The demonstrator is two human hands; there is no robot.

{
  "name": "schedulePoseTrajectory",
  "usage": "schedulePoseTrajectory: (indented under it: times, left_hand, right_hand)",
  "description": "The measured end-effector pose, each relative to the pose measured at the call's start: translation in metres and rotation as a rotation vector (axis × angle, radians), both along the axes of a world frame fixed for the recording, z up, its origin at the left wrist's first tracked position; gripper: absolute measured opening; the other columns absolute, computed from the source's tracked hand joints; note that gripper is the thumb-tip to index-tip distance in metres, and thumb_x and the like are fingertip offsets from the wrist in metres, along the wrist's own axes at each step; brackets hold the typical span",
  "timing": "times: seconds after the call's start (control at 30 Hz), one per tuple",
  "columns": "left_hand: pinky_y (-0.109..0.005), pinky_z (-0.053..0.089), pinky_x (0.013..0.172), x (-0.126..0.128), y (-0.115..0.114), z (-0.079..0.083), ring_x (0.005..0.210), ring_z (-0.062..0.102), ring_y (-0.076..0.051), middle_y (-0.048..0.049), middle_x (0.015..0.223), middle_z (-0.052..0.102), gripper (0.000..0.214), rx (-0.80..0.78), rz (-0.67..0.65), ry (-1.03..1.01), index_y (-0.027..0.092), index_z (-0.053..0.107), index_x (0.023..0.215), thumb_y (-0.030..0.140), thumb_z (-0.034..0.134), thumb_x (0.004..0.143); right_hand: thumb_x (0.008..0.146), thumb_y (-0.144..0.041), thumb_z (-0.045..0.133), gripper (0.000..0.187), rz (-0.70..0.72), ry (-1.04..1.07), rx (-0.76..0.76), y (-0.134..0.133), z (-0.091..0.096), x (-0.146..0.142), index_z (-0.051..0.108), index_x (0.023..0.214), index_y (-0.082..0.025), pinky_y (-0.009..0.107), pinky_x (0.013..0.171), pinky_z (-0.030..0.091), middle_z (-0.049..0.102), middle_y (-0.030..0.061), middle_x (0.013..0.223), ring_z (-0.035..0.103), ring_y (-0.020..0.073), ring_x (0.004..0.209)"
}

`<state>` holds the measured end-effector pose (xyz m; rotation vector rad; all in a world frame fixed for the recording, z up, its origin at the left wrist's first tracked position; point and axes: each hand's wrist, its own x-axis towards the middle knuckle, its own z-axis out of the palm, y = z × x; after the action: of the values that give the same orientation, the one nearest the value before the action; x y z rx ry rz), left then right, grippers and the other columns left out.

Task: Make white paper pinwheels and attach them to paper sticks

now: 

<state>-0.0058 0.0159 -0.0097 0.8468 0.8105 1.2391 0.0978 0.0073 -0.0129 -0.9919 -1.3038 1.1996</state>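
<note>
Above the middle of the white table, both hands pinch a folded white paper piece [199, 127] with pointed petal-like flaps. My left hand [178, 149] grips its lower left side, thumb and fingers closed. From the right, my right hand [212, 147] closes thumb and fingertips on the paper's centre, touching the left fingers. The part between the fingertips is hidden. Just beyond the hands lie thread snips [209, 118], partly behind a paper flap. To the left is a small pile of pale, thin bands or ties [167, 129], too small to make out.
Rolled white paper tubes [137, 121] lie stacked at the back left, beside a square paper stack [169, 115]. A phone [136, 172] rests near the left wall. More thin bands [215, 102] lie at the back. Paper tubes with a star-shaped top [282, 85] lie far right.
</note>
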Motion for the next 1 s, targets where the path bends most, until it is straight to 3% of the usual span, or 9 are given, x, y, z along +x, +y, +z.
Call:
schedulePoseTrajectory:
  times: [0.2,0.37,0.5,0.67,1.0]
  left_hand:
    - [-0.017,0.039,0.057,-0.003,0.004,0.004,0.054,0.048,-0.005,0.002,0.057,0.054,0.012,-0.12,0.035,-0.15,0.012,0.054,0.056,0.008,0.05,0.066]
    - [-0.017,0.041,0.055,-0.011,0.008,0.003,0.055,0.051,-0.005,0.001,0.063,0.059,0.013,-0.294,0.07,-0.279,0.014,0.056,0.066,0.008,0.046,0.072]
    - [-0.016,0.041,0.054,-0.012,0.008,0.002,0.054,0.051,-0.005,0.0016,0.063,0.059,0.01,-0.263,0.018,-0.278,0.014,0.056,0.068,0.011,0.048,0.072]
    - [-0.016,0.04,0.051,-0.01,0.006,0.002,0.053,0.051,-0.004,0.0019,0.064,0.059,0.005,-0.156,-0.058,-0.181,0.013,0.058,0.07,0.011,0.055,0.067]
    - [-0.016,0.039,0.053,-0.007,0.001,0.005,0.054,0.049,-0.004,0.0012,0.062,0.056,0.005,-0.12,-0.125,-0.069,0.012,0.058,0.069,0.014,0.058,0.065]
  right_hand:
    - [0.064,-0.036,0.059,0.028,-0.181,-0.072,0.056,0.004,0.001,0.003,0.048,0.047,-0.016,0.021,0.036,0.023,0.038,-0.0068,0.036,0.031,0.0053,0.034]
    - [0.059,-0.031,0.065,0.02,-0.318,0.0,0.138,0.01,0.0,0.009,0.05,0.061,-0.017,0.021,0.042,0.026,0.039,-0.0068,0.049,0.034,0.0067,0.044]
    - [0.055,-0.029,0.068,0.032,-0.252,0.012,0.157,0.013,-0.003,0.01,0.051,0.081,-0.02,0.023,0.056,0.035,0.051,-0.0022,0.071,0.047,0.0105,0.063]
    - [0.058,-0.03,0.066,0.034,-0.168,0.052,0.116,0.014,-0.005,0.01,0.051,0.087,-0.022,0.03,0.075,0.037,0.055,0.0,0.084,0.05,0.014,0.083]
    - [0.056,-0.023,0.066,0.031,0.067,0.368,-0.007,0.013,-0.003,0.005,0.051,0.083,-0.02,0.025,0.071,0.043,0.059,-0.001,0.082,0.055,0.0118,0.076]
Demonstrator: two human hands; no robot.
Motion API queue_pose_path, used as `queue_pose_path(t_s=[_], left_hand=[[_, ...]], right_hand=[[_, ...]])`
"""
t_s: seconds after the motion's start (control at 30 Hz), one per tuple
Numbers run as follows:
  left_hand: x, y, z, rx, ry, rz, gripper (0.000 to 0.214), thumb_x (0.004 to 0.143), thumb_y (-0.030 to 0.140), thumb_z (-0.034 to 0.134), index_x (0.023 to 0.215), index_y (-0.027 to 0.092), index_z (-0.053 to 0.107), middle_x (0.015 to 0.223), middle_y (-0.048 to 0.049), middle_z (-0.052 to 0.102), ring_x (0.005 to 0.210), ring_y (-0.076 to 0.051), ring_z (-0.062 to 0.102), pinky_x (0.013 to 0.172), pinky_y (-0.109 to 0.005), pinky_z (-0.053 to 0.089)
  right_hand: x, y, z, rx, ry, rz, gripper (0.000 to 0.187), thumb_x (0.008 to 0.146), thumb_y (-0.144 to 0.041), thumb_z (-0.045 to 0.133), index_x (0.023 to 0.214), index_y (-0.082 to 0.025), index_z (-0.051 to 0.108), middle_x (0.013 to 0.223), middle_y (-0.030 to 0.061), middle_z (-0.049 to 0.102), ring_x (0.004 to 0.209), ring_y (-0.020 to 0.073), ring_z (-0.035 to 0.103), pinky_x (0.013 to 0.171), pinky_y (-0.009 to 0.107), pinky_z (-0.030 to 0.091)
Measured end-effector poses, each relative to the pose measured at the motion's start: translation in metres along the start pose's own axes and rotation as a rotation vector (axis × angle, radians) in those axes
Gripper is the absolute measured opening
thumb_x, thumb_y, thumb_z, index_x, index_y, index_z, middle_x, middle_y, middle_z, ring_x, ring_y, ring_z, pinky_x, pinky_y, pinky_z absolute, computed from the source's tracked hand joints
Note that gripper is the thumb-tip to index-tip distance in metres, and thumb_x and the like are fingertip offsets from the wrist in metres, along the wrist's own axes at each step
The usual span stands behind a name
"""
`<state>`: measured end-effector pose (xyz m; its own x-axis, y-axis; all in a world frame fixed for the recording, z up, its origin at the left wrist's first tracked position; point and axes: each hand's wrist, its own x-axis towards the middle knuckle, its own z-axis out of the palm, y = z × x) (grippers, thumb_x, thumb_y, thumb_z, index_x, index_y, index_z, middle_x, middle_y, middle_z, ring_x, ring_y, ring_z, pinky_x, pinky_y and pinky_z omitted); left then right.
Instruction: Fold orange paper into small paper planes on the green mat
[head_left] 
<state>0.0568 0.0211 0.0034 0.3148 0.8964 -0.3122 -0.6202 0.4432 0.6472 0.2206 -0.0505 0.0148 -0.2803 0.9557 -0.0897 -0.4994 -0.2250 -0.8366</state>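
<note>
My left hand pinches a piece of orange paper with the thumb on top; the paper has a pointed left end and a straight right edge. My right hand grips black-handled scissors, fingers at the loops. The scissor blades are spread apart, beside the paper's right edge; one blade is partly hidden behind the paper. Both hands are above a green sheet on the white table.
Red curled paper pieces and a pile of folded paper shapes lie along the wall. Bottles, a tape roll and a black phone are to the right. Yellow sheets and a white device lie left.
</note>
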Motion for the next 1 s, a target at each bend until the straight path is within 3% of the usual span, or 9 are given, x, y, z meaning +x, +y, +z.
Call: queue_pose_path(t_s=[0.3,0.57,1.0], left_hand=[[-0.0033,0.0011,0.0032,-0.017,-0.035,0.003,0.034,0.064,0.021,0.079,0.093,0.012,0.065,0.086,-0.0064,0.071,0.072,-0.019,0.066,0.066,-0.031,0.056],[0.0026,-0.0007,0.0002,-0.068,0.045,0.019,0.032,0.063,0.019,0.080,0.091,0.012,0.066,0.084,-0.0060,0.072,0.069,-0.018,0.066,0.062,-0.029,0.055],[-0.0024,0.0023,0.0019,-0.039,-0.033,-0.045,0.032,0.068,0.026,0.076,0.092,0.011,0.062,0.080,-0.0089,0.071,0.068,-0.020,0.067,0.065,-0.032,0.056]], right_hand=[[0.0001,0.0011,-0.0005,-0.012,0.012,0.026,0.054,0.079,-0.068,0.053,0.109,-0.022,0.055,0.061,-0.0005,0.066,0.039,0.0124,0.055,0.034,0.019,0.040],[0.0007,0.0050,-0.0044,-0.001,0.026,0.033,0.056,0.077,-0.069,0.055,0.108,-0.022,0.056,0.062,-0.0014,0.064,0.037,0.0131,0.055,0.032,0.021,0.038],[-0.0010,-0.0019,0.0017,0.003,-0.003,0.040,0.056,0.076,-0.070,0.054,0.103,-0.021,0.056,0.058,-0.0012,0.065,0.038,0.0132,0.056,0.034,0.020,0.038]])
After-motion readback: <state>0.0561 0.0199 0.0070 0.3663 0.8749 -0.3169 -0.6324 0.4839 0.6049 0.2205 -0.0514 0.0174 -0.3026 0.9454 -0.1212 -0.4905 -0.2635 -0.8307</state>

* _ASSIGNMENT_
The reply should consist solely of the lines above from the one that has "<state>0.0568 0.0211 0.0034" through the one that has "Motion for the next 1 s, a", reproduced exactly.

* _PROBLEM SOLUTION_
<state>0.0568 0.0211 0.0034 0.3148 0.8964 -0.3122 -0.6202 0.4432 0.6472 0.2206 -0.0505 0.0148 -0.2803 0.9557 -0.0897 -0.4994 -0.2250 -0.8366</state>
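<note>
My left hand pinches a piece of orange paper with the thumb on top; the paper has a pointed left end and a straight right edge. My right hand grips black-handled scissors, fingers at the loops. The scissor blades are spread apart, beside the paper's right edge; one blade is partly hidden behind the paper. Both hands are above a green sheet on the white table.
Red curled paper pieces and a pile of folded paper shapes lie along the wall. Bottles, a tape roll and a black phone are to the right. Yellow sheets and a white device lie left.
</note>
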Motion for the next 1 s, a target at each bend until the straight path is within 3% of the usual span, or 9 are given, x, y, z meaning +x, +y, +z.

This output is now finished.